TASK GOAL: Output the lines of the records exactly, from the first through the one containing "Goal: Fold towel". Omit all pictures.
Start of Block
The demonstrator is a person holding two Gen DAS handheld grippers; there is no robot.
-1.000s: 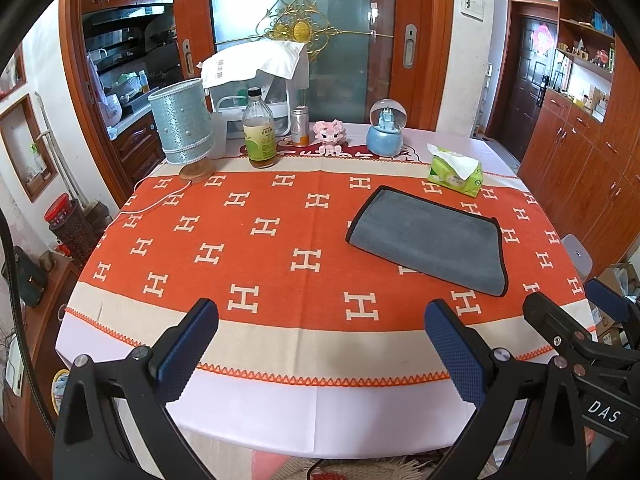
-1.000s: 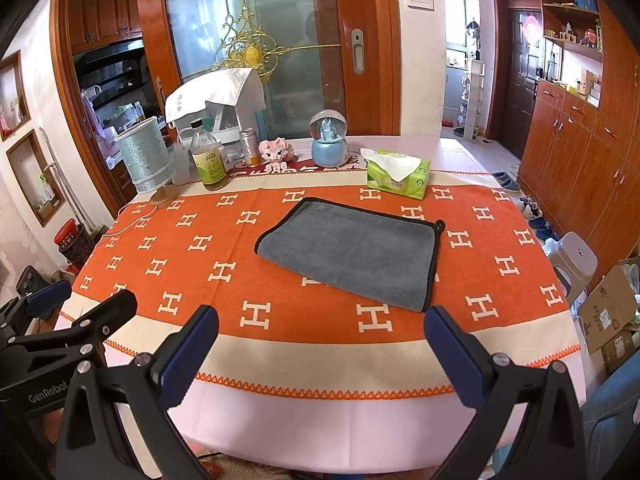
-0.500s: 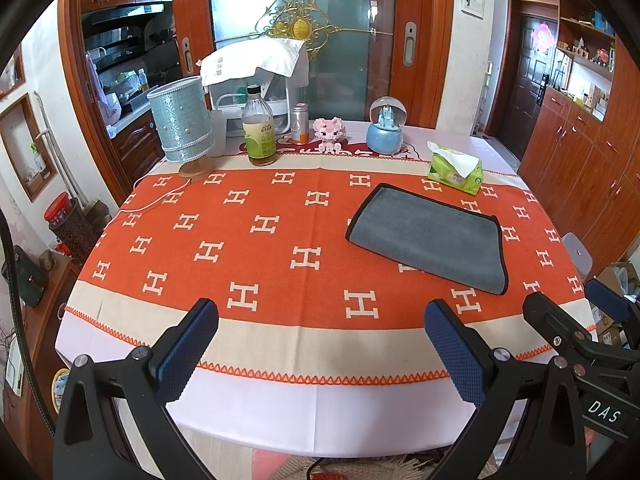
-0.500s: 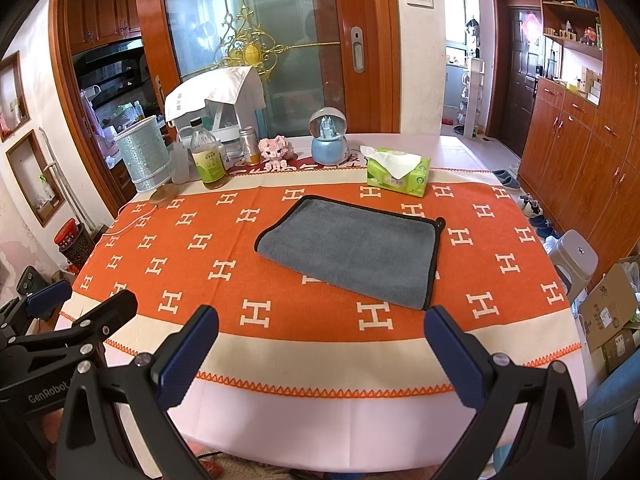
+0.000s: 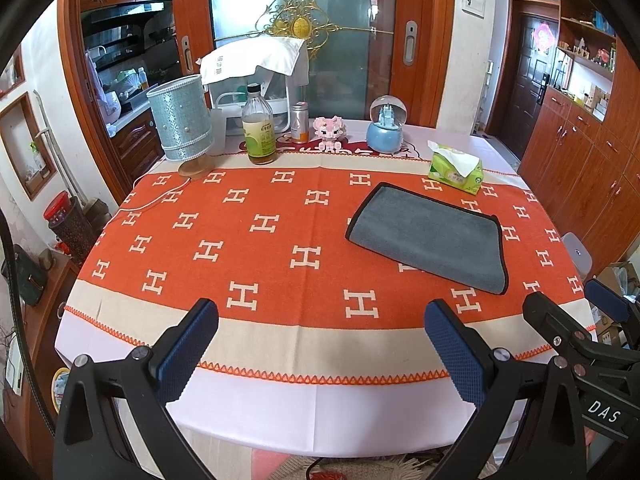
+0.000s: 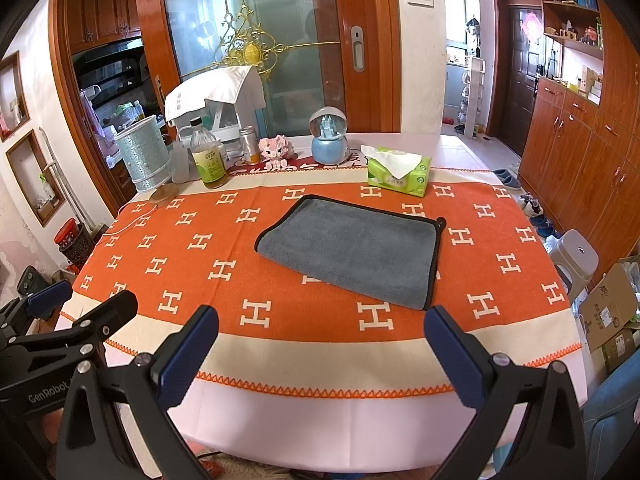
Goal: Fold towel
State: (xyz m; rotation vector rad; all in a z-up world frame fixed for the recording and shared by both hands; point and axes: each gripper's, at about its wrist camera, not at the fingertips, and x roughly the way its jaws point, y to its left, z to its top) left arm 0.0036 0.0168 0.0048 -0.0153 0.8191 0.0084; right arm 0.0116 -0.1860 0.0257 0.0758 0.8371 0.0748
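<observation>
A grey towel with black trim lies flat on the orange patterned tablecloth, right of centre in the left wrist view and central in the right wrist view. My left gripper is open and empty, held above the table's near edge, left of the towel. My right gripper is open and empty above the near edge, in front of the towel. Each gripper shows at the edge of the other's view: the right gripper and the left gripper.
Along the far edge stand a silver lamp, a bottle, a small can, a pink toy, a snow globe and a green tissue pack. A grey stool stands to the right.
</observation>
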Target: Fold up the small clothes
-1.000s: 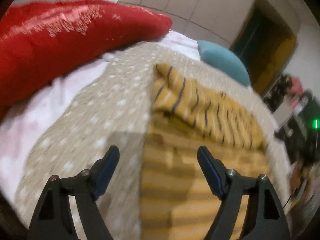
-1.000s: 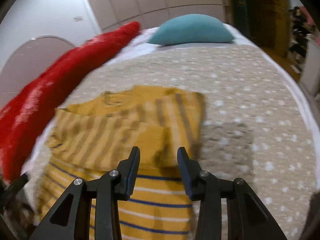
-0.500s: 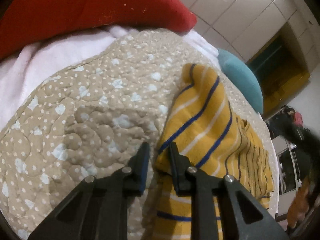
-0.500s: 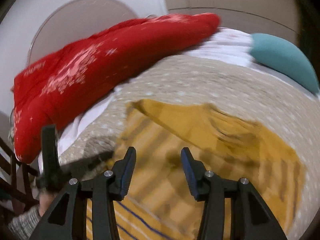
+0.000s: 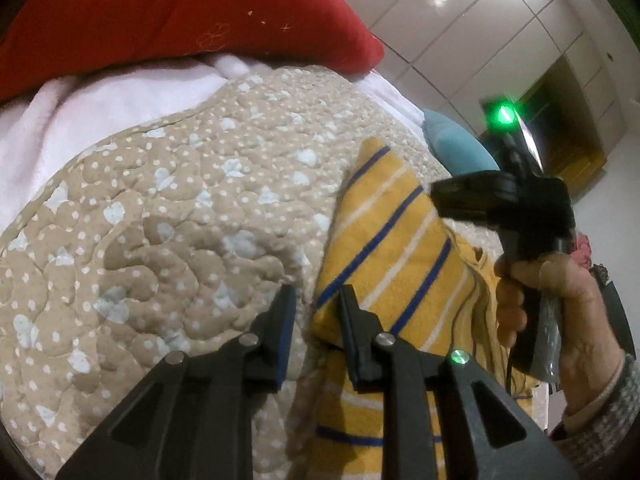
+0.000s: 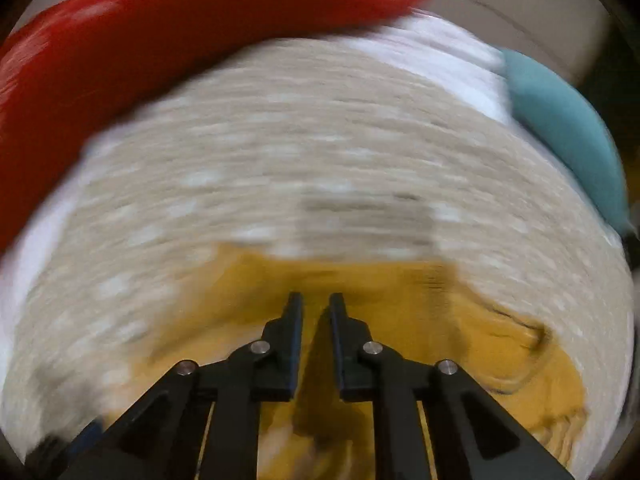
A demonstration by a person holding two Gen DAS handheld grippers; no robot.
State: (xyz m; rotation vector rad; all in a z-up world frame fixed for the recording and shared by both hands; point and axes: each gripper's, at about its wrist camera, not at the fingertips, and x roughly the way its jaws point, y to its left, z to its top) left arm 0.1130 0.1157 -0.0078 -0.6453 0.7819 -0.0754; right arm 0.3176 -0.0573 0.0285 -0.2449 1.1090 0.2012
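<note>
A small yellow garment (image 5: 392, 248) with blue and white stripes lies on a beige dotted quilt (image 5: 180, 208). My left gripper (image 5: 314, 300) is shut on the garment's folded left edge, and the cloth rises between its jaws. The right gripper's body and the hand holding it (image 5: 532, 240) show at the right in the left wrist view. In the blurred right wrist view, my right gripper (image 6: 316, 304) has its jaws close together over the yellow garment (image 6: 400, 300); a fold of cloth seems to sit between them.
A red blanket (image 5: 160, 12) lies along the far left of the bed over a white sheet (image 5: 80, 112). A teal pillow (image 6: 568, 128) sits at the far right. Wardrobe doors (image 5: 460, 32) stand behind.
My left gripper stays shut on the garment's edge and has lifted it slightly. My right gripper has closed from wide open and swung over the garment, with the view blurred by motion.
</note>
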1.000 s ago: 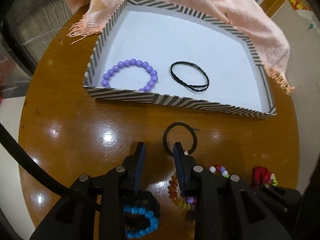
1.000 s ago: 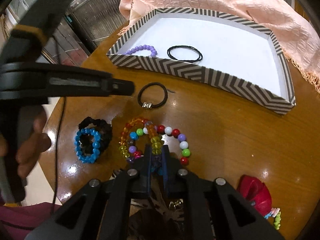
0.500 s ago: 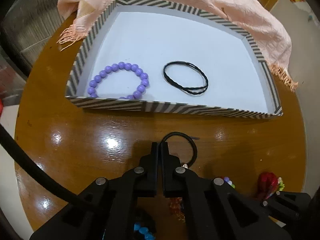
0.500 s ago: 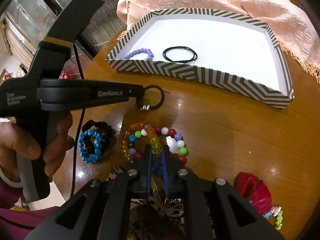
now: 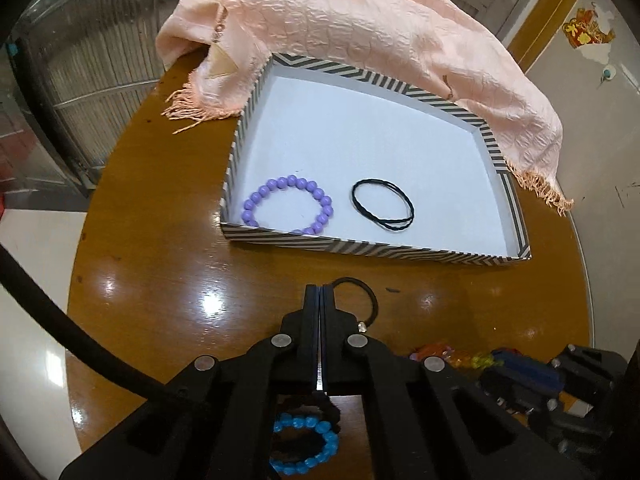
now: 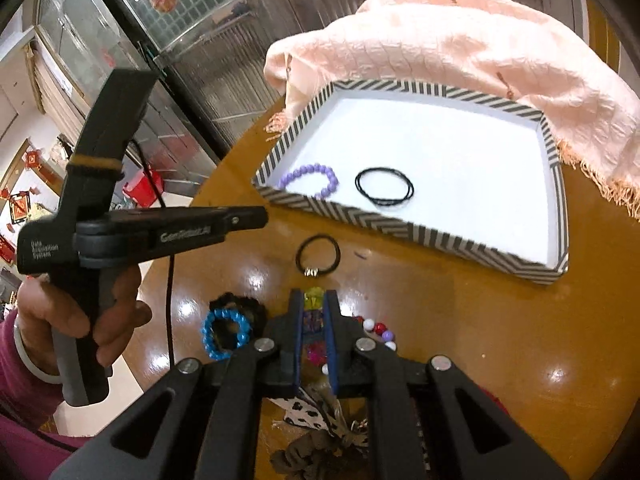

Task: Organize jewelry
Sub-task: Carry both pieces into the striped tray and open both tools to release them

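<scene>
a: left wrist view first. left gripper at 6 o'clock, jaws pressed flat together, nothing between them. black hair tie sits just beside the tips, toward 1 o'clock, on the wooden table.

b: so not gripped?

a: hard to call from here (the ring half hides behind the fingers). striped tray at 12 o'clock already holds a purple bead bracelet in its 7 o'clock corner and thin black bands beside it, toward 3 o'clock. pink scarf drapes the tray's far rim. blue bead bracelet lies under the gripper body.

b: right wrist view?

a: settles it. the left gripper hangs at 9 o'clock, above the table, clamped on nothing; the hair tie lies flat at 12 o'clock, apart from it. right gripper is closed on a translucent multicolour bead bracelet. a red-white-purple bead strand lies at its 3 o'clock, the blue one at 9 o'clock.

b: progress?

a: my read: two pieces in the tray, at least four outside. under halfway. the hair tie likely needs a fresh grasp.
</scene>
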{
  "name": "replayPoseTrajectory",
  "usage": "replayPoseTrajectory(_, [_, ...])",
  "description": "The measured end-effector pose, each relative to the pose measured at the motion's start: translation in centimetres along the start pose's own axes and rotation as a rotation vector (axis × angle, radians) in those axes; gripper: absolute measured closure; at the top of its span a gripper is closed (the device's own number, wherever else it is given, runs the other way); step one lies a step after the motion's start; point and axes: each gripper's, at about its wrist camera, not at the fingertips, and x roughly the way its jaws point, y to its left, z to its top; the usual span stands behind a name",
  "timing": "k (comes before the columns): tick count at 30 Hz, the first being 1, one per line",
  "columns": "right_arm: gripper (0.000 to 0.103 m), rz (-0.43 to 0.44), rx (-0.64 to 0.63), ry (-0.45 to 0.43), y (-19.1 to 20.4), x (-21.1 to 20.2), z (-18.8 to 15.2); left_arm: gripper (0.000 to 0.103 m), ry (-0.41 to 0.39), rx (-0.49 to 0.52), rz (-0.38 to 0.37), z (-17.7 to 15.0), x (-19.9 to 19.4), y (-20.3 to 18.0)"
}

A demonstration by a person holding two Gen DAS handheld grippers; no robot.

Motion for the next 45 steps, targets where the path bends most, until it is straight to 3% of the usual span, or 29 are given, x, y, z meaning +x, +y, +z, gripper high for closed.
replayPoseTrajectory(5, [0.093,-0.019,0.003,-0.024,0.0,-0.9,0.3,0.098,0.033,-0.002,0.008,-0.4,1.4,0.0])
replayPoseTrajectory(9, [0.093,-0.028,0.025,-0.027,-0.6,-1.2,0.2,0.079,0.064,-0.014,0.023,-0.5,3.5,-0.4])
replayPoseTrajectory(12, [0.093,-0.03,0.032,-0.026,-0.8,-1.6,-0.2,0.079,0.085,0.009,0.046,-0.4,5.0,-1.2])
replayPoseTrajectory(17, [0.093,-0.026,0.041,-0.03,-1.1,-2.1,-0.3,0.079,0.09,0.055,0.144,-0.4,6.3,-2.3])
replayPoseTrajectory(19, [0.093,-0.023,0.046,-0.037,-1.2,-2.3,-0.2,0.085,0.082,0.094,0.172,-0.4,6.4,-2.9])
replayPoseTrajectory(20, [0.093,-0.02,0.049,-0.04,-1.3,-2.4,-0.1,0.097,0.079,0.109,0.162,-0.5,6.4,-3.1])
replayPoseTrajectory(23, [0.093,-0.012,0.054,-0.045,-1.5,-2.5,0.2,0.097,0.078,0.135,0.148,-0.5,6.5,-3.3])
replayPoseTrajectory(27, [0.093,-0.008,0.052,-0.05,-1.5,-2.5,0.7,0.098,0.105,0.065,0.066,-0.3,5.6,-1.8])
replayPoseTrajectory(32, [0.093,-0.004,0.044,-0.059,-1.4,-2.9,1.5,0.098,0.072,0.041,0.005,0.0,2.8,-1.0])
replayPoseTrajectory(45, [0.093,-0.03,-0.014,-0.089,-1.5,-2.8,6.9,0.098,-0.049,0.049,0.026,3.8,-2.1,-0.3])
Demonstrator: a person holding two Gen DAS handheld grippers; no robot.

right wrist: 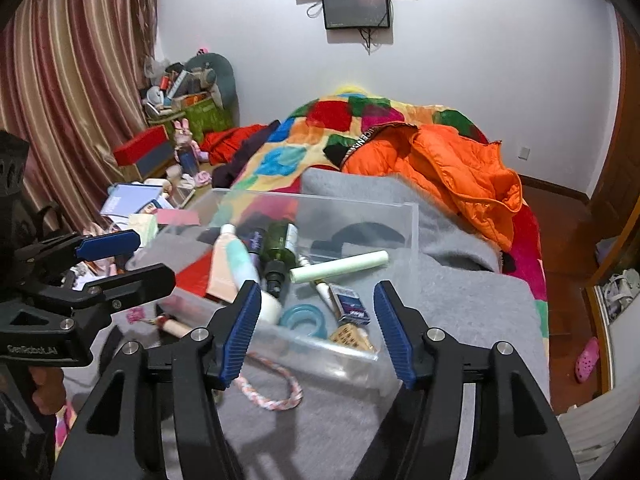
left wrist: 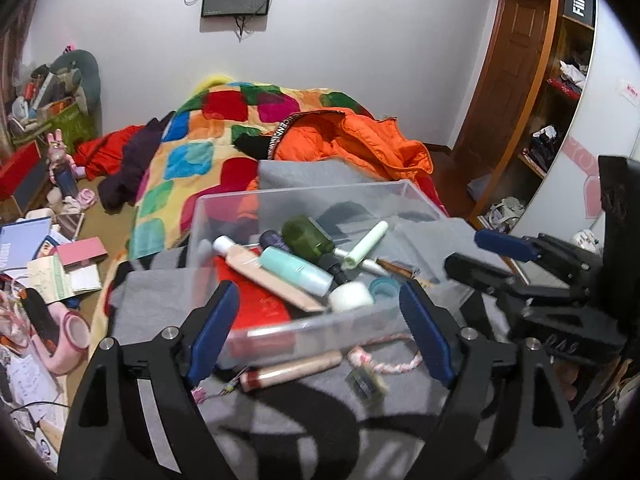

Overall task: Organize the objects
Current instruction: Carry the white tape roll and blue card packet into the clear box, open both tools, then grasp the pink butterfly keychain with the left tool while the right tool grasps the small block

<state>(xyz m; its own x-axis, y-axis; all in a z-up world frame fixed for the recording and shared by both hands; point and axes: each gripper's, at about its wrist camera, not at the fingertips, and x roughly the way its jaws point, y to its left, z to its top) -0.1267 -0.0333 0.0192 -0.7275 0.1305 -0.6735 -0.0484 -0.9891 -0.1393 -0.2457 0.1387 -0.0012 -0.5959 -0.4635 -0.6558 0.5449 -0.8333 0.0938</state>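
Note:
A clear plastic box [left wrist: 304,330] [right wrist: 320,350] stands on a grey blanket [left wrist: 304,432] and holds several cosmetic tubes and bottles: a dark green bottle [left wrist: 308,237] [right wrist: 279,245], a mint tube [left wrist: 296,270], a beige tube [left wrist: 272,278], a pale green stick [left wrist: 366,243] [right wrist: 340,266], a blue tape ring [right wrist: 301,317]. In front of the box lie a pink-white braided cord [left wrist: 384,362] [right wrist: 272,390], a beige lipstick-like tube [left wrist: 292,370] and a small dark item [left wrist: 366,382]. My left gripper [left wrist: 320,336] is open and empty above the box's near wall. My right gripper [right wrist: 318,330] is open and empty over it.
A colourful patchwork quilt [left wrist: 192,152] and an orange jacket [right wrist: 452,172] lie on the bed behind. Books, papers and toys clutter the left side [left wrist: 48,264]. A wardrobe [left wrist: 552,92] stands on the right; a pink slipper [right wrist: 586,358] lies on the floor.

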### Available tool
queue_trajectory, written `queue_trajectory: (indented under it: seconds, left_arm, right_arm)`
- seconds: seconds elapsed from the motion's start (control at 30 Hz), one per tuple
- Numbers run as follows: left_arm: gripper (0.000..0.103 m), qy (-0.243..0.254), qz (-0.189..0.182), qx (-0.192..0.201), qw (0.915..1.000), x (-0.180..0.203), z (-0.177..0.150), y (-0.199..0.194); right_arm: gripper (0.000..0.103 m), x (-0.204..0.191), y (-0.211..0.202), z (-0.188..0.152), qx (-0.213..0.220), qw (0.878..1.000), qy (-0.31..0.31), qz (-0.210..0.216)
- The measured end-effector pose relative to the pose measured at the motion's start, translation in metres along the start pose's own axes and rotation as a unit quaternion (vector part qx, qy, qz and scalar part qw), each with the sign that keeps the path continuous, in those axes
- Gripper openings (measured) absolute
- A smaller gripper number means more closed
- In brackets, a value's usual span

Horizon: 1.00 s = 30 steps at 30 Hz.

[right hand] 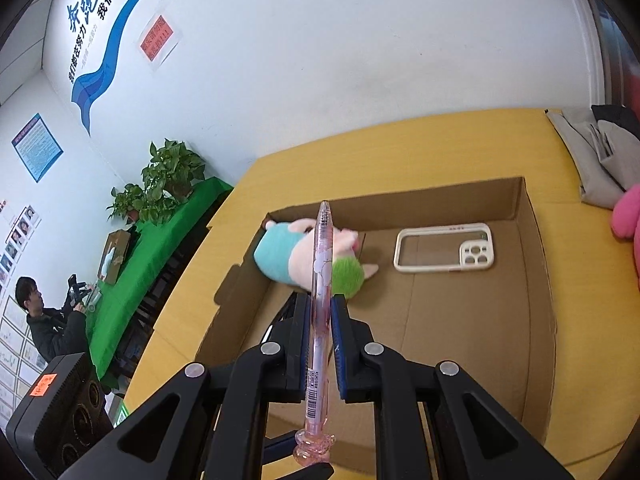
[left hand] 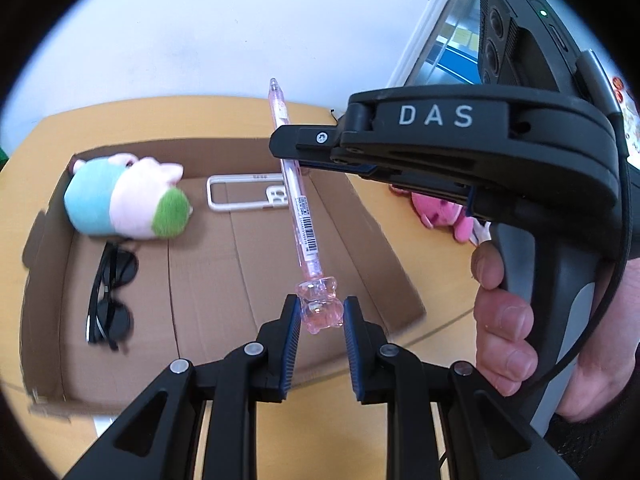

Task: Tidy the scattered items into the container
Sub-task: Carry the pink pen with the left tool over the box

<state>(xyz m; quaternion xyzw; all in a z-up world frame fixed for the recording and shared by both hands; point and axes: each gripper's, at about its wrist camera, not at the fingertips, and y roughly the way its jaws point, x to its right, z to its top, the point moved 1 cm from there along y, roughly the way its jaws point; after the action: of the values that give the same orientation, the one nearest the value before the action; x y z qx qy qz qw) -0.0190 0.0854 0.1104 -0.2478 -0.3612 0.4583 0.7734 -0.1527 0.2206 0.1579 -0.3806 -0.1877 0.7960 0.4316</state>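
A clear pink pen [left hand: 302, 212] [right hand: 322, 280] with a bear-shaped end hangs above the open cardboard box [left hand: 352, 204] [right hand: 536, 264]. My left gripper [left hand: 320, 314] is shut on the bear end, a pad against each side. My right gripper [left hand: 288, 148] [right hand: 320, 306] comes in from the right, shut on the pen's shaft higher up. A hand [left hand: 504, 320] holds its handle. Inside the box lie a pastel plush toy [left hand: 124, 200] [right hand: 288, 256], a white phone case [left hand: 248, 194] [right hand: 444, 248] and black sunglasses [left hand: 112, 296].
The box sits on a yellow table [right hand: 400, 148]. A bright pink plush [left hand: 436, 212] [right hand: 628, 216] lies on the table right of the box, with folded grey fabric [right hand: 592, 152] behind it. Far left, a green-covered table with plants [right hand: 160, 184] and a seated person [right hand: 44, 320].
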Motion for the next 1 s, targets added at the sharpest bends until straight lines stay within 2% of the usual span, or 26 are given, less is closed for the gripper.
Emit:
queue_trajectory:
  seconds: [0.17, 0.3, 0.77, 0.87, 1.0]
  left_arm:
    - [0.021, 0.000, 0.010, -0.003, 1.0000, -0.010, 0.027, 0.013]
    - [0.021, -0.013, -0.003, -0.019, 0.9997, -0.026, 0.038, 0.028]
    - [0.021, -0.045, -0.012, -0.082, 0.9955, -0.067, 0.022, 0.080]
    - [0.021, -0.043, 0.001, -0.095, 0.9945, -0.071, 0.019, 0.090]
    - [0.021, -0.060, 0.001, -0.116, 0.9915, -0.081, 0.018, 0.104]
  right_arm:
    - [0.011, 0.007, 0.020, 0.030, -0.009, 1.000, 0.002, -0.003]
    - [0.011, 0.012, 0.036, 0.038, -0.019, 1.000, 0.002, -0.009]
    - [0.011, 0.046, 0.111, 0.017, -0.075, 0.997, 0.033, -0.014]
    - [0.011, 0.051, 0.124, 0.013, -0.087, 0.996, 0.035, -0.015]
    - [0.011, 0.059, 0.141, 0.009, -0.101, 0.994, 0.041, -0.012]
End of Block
SOLUTION TO THIS PROBLEM:
The demonstrator is a person holding two Gen DAS handheld grippers; there is no robot.
-1.000s: 
-1.000s: 
-0.500s: 
-0.500s: 
+0.000s: 
+0.000s: 
Goal: Fold towel

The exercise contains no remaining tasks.